[Weekly Review] 2020/05/11-17

Published: by Creative Commons Licence (Last updated: )

2020/05/11-17

This week, I continued on preparing GRE test and waiting for the exact exam date of TPT. Meanwhile, I finished defense slides and an amendment for my FYP thesis.

High Speed Cache

Cache Atomic

If we want to increase one variable twice in two CPUs, then

   +    +----------------------+----------------------+
   |    |    CPU0 operation    |    CPU1 operation    |
   |    +----------------------+----------------------+
   |    | read counter (== 0)  |                      |
   |    +----------------------+----------------------+
   |    |       increase       | read counter (== 0)  |
   |    +----------------------+----------------------+
   |    | write counter (== 1) |       increase       |
   |    +----------------------+----------------------+
   |    |                      | write counter (== 1) |
   |    +----------------------+----------------------+
   V
timeline

But what we need is increase counter twice to 2.

Bus Lock

While the CPU dose an atomic operation, then lock the bus until it finishes to prevent other CPUs change the memory. However, we only care about the address we're operating on.

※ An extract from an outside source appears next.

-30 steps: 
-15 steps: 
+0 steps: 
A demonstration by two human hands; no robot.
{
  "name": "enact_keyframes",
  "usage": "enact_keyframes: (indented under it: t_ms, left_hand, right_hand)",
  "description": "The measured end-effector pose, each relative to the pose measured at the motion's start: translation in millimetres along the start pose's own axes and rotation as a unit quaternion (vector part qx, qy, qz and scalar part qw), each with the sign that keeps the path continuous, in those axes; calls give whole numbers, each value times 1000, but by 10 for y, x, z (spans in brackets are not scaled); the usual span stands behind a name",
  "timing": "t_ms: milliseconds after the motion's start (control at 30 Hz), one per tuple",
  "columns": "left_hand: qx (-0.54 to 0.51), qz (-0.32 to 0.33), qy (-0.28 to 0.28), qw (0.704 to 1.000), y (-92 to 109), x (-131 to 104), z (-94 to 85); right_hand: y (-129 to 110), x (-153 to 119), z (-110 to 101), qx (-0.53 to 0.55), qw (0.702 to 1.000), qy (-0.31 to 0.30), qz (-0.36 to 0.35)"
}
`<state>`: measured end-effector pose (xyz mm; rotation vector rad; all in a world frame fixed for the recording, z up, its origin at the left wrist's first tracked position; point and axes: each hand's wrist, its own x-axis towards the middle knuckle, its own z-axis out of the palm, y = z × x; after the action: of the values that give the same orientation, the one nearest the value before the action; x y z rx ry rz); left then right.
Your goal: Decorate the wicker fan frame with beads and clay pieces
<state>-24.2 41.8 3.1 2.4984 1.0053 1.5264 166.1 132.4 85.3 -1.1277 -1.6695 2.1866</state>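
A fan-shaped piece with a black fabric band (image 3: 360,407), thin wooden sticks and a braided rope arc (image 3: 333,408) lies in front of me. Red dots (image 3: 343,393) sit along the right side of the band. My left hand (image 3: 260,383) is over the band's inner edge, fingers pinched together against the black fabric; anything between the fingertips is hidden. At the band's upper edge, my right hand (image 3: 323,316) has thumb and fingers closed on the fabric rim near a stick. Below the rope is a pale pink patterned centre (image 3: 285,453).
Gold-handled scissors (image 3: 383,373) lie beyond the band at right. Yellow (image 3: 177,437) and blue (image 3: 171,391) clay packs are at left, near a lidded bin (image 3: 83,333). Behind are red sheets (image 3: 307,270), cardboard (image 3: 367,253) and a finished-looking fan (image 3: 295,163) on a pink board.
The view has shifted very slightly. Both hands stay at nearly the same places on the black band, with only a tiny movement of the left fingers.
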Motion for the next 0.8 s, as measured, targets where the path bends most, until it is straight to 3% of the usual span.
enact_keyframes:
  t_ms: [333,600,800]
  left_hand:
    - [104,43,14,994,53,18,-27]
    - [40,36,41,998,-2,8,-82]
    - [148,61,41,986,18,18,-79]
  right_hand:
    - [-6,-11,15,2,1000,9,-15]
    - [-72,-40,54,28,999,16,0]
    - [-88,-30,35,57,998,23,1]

Cache line Lock(Address Lock)

Implemented via a cache protocol. Most hardware utilizes MESI protocol. While the cache line is Exclusive or Modified, then only current CPU load this data, so we can directly change it.

Meanwhile, this CPU sends Read Invalidate to guarantee the corresponding cache line in other CPUs are invalid, and reload it from current CPU's cache. After operating, unlock the cache line.

If another CPU sends Read Invalidate during this period, then this CPU will check whether the cache line is locked. If it's locked, then this CPU won't send back Invalidate Acknowledge message until it's unlocked.

But this will require the operation is done within one cache line.

LL/SC(Load-Link/Store-Conditional)

The basic idea behind LL/SC is that, instead of guaranteeing forward progress with a load-locked that always succeeds, but which may deadlock, load-linked would employ optimistic concurrency control. Software would assume that it had worked, perform the operation that you want to be atomic, and then try to commit the operation using store-conditional.

If the operation was atomic, i.e. if nobody else had accessed the memory location load-linked, the store-conditional would proceed.

But if the operation were non-atomic, if somebody else had accessed the memory location, the store-conditional would fail. And the user software would be required to handled that failure, e.g. by looping.

fetch-and-add:
L: oldval := load-linked MEM
newval := oldval+a
store-conditional( MEM, newval )
if SC_failed goto L
return oldval

False Sharing

If global_A and global_B are stored in main memory within one cache line size , then they will be read into one cache line.

If CPU0 is going to modify global_A and CPU1 is going to modify global_B, then this two values will be translated between this two CPUs again and again, hence wasting time.

But in actual, CPU0 only needs global_A and CPU1 only needs global_B, this names false sharing.

To solve this, store this two variable into two cache line size in main memory.